== Your task ==
Copy each line of the records below that has "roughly" in it.

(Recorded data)

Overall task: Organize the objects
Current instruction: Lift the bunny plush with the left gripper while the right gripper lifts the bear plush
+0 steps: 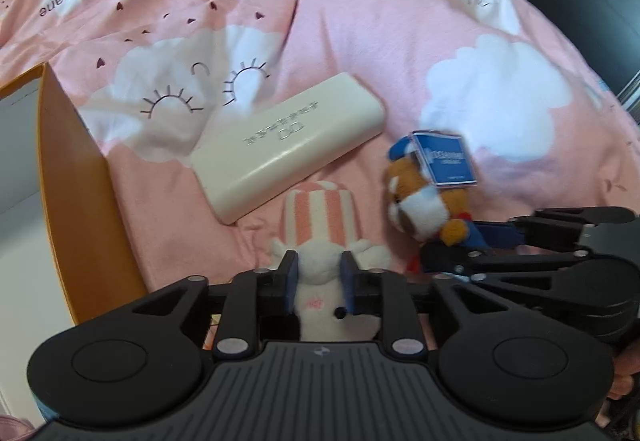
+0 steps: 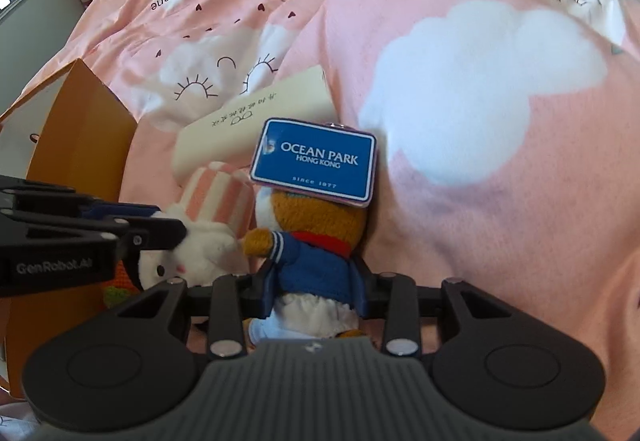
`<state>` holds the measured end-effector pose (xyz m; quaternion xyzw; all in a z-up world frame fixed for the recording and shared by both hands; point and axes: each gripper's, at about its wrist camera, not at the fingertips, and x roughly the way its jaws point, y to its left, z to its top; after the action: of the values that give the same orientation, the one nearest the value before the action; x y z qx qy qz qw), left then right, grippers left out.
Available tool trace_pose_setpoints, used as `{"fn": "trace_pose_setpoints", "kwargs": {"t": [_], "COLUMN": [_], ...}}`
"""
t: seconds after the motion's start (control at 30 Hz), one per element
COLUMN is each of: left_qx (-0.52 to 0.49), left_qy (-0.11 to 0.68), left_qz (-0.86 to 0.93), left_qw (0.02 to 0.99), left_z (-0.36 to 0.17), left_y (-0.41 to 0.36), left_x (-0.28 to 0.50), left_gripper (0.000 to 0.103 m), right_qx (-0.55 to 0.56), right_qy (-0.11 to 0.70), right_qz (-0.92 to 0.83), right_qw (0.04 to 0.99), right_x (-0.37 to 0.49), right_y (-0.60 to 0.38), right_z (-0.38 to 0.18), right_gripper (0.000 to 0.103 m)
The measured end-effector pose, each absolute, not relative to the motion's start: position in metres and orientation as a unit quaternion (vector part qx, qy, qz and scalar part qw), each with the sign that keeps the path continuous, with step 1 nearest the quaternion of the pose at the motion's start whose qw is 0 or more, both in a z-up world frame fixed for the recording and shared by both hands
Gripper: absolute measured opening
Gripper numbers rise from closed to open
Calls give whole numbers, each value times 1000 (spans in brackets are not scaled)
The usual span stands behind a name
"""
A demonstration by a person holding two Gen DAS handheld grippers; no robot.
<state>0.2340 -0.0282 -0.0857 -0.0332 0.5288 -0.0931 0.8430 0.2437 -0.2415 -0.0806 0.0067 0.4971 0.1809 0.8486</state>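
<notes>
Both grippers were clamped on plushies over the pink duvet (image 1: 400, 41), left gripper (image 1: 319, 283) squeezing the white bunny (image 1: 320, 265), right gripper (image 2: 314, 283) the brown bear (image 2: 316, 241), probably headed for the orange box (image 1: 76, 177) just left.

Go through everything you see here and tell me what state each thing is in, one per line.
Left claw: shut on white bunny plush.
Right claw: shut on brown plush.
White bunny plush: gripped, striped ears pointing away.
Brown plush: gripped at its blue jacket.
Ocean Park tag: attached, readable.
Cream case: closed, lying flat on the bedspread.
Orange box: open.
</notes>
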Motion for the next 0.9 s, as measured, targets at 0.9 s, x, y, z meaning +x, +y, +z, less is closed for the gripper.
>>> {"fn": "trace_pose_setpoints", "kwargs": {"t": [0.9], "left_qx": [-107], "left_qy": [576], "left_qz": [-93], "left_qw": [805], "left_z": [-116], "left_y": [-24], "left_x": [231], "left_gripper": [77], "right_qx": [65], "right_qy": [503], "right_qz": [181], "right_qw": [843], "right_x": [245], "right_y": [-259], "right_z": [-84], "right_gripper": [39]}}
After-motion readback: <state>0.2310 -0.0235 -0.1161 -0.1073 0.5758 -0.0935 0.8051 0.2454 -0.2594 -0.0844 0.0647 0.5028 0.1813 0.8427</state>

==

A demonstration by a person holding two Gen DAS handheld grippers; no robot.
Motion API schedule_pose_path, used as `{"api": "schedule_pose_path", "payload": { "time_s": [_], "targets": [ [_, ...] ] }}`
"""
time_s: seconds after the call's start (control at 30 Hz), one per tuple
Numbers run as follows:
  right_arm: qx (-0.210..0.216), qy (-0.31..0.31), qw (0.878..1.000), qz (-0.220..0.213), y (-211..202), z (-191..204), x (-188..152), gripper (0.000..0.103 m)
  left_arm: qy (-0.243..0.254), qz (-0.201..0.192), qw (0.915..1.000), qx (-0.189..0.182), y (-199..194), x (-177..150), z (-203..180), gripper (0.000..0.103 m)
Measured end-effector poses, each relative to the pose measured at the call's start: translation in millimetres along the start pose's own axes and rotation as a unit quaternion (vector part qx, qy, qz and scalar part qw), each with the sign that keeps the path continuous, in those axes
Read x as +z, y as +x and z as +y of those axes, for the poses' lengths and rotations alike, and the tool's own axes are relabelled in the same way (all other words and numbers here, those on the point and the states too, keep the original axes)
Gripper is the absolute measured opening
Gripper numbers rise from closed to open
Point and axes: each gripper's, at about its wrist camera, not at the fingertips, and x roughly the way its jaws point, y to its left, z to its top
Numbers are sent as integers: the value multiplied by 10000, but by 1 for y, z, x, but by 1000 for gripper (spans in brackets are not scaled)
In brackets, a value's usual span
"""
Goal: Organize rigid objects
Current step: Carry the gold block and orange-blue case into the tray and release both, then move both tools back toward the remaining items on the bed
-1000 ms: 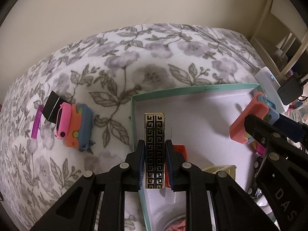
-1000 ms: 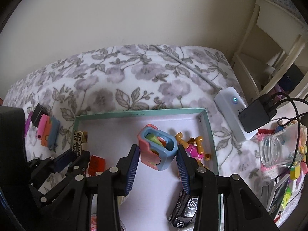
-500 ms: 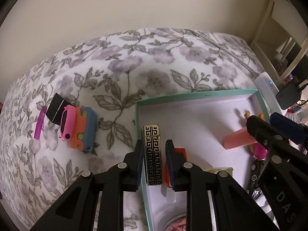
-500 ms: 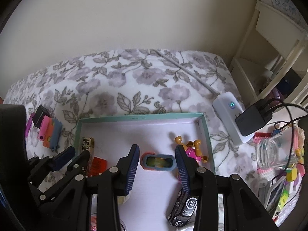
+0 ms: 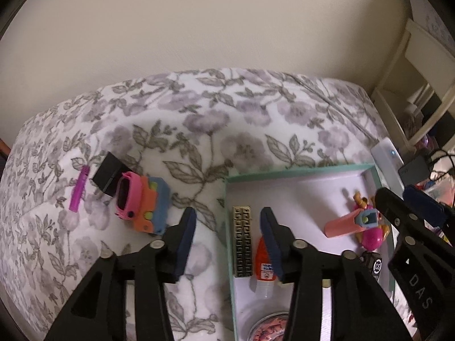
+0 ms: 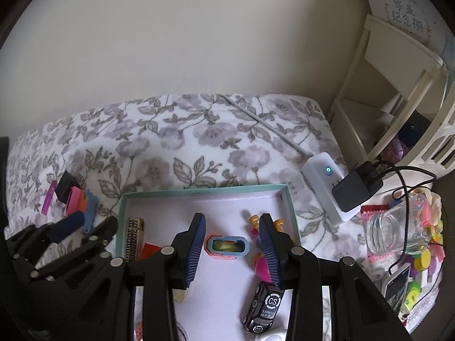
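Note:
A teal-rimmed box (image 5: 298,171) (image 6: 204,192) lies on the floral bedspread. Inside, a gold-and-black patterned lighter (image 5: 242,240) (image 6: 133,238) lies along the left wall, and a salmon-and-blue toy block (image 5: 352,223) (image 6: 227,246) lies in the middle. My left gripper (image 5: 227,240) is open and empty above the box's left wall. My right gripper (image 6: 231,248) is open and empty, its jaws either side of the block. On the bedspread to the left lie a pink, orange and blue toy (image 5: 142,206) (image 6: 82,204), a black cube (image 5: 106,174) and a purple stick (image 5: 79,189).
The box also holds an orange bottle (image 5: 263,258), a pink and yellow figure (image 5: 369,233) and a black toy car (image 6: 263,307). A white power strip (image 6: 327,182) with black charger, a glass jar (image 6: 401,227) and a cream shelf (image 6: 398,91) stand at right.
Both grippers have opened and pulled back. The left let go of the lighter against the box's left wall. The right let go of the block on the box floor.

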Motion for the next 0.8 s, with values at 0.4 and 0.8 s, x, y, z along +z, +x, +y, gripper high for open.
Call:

== Finished task ==
`<state>` holds the measured end-effector pose (xyz m; quaternion xyzw; all in a z-up world frame fixed for the recording and shared by both hands; point and axes: each gripper's, at about its wrist camera, not at the fingertips, and x roughly the way its jaws point, y to its left, z to its top; after the action: of the values that give the same orientation, the one nearest the value before the action; x y z qx qy qz qw), left then right, grippers left out.
Point and axes: each gripper's, at about its wrist camera, not at the fingertips, and x roughly the way its jaws point, y to its left, z to its top

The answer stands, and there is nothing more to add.